Kebap, Türk Dil Kurumu sözlüğü ne göre doğrudan doğruya ateşte veya kap içinde susuz olarak pişirilmiş et anlamına geliyor. (Oysa bugün hepimizin anladığı kebap tanımın içinde ise domates ve biber de yer alıyor) Ateşin bulunduğu ve et pişirilmek için kullanıldığı dönemlerde yani ilk kebap pişirildiği dönemlerde insanların etin pişmesini ateşin etrafında beklemesinin sofra kültürünün oluşmasında temel olduğu uzmanların yorumları arasında geçiyor.
Kebap kelimesi sümer dilinde ise közlemek gibi bir anlama gelen "kabuba" kelimesinden gelir. Kimi kaynaklara göre ise kebap arap kökenli olan et yemeklerine verilen genel tanım olarak yer alıyor. Bu açıklamalardan Anadolu’ ya kebabın gelişinin ise arap ülkelerinden ekip biçmek için Adana' ya göç eden fellahlar tarafından olduğu anlatılıyor.
Tüm bunların yanında pers hükümdarı Darius’ un savaşa gitmeden önce kızarmış et parçalarını kalın bir şişe geçirerek askerlerine güç gösterisi yaptığıda bazı tarih kitaplarında yazılanlar arasında.

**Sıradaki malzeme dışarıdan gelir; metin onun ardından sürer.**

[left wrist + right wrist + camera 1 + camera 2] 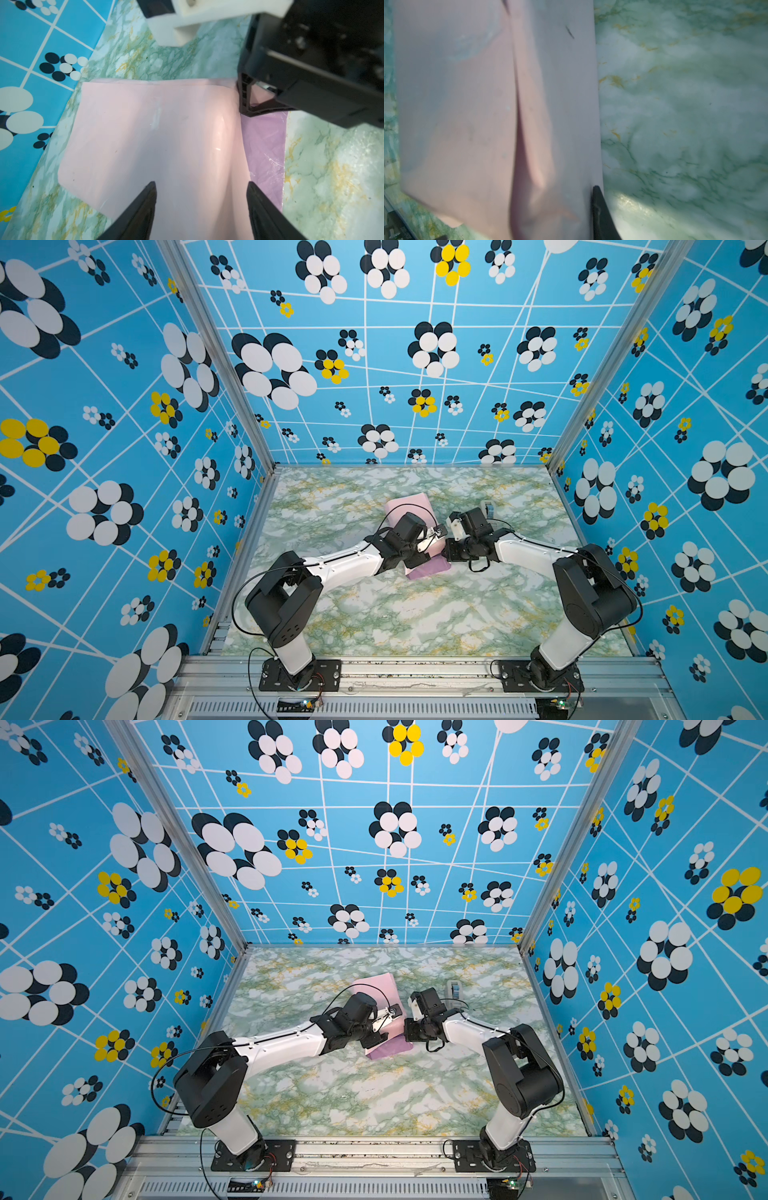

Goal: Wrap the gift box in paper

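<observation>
The paper (409, 505) lies folded over on the marble table (374, 614), pale pink face up, with a lilac strip (264, 145) showing flat along 1 side. The gift box itself is not visible; judging by the raised pink bulk, it sits under the fold. The left gripper (201, 184) hovers over the pink face with its jaws wide and nothing between them. The right gripper (247, 99) is at the paper's edge where pink meets lilac. In its own wrist view 1 finger (599, 207) presses against that edge while the other is hidden behind the sheet, so it looks pinched shut on the paper. The step in hand seems to be drawing this flap tight across the box. To do it well, the right gripper should pull the pinched edge evenly, parallel to the paper's crease, so the bulge beside the crease flattens rather than wrinkles. The left gripper should come down on the pink face to pin it before the pull. The tape dispenser (487, 508) stands apart from the paper, beyond the right gripper, within reach for sealing once the edge lies flat.
</observation>
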Controlling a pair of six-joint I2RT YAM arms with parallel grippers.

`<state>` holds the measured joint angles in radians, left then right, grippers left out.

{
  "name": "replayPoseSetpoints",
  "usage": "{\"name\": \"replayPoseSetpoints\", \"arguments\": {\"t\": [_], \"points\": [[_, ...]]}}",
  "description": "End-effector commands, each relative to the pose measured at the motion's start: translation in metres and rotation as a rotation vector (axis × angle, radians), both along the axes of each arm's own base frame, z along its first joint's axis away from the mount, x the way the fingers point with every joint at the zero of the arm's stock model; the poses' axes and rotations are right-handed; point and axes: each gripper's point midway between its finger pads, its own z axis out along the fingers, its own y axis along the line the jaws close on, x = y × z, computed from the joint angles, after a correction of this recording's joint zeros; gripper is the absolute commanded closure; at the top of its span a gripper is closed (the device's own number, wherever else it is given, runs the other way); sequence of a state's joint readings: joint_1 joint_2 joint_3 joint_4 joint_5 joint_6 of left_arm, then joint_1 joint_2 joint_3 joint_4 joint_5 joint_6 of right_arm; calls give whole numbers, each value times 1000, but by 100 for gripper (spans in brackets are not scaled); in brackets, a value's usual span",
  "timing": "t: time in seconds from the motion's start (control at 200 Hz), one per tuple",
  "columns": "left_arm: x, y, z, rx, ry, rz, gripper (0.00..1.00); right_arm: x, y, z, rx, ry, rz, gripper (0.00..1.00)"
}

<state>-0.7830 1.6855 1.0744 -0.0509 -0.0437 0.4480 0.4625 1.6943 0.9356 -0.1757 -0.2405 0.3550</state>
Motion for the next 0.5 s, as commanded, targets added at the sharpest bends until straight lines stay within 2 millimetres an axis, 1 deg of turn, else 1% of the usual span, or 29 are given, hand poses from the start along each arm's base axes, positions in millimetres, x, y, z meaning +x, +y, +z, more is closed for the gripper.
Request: {"name": "replayPoseSetpoints", "arguments": {"t": [0.0, 0.12, 0.21, 0.355, 0.495], "points": [[8, -1, 25, -87, -5, 36, 23, -3, 0, -7, -6, 2, -2, 91], [9, -3, 13, -38, 13, 15, 15, -5, 2, -8, -2, 4, 4, 94], [9, -5, 3, -14, 28, 6, 14, -7, 3, -9, -2, 7, 9, 95], [20, -2, -8, 48, 14, 38, 15, -11, 2, -10, -1, 12, 12, 99], [28, 4, -22, 124, 6, 63, 22, -16, -1, -10, -6, 14, 15, 100]]}}
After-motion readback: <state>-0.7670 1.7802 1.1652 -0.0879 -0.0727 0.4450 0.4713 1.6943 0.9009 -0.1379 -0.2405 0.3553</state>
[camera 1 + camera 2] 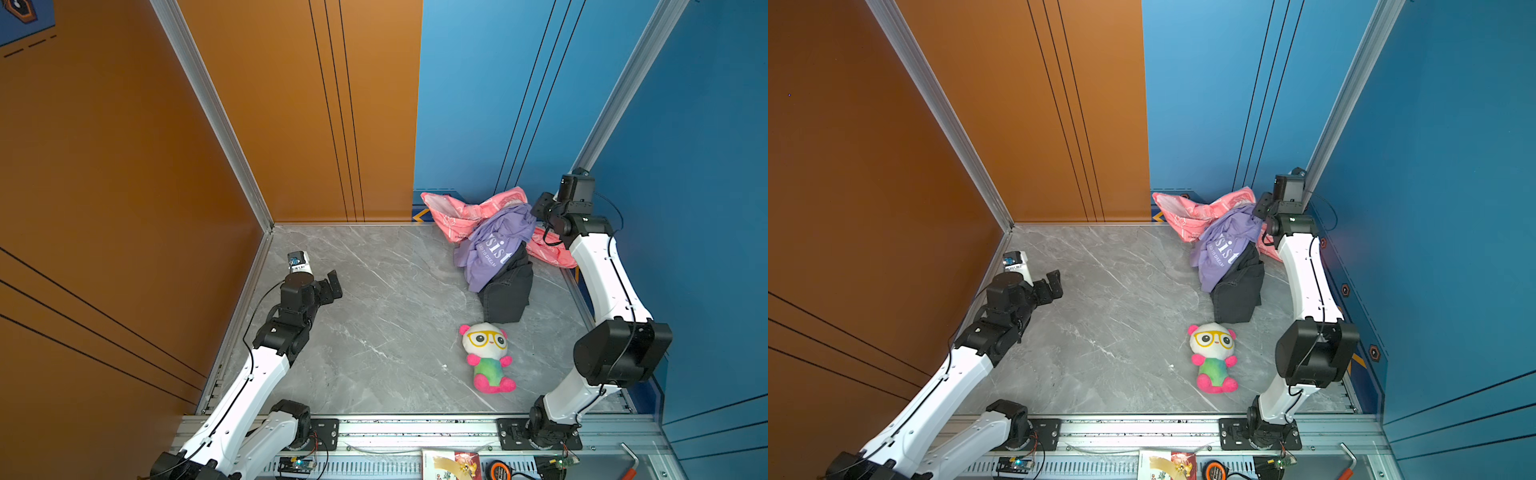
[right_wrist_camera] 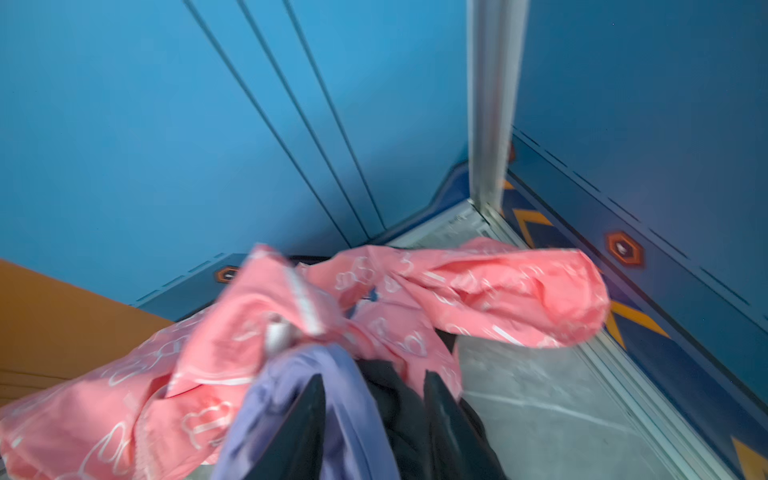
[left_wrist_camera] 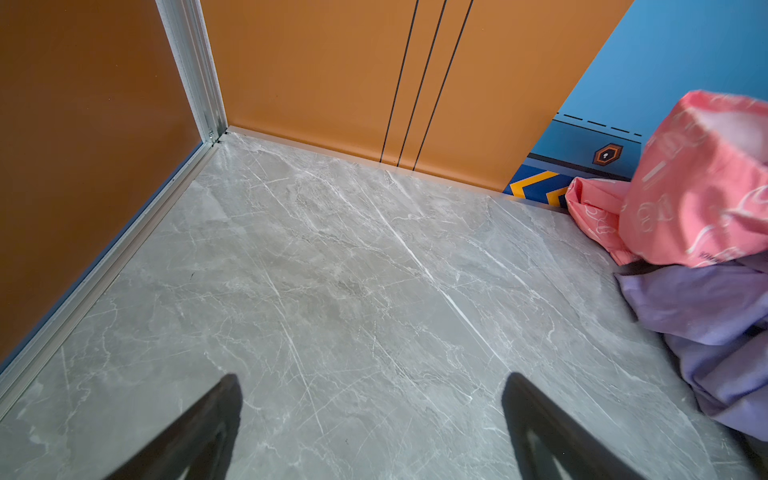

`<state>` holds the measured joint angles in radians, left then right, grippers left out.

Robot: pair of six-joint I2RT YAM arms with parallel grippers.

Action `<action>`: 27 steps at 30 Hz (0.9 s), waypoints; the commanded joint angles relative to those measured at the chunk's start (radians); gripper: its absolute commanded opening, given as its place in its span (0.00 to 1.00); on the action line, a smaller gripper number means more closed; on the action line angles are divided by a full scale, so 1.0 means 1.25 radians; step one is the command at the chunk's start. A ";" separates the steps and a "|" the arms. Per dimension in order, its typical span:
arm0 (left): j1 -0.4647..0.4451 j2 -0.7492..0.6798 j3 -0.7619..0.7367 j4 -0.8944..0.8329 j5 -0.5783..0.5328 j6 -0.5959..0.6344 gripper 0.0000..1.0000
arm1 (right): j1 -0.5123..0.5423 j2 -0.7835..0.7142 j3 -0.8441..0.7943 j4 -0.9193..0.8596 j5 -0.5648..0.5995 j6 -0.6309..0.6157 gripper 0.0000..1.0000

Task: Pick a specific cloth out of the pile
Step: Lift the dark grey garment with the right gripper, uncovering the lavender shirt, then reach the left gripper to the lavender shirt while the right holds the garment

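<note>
Looking at the cloth (image 1: 492, 249) draped over the pile (image 1: 505, 297), just behind the panda plush (image 1: 488, 357). Seems light and floppy, likely to drag neighbours along, so better pinching a bunched fold by the lettering. Right gripper (image 2: 373, 376) beyond the panda plush with jaws half spread around loose folds, no clear pinch. Left gripper (image 3: 370, 386) well off from the panda plush, spread wide, empty.

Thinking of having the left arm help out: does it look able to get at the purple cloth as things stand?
Probably yes: only bare table lies between the open left end effector and the purple cloth, whose near edge lies exposed.
</note>
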<state>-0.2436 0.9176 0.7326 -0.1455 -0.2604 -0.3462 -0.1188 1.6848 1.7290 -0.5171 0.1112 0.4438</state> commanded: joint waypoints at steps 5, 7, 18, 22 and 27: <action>-0.007 0.022 -0.007 0.021 0.007 -0.010 0.98 | -0.005 -0.045 -0.028 -0.069 0.014 0.028 0.56; -0.009 0.031 -0.002 0.024 0.009 -0.011 0.98 | 0.013 -0.045 -0.032 -0.070 -0.015 0.014 0.57; -0.026 0.073 0.023 0.046 0.018 -0.015 0.98 | 0.222 0.056 0.049 -0.067 -0.241 -0.167 0.79; -0.040 0.098 0.043 0.058 0.037 -0.021 0.98 | 0.265 0.084 0.082 -0.067 -0.248 -0.172 0.86; -0.069 0.164 0.073 0.087 0.095 -0.060 0.98 | 0.274 0.096 0.107 -0.067 -0.251 -0.185 0.89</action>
<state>-0.3099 1.0882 0.7864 -0.0757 -0.2100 -0.3855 0.2283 1.8072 1.8145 -0.5858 -0.1848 0.2474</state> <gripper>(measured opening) 0.982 0.884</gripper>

O dönemde de kebap yani diğer tanımıyla kızarmış et, kuvvet ve zenginlik göstergesi anlamına geliyor. Ve kebap şişe geçirilmiş et parçaları anlamında kullanılıyor. İnsanlık tarihinde yeme içme kültürü çok aşamalı geçişlerle oluşmuş kebapta buna paralel gelişmiştir.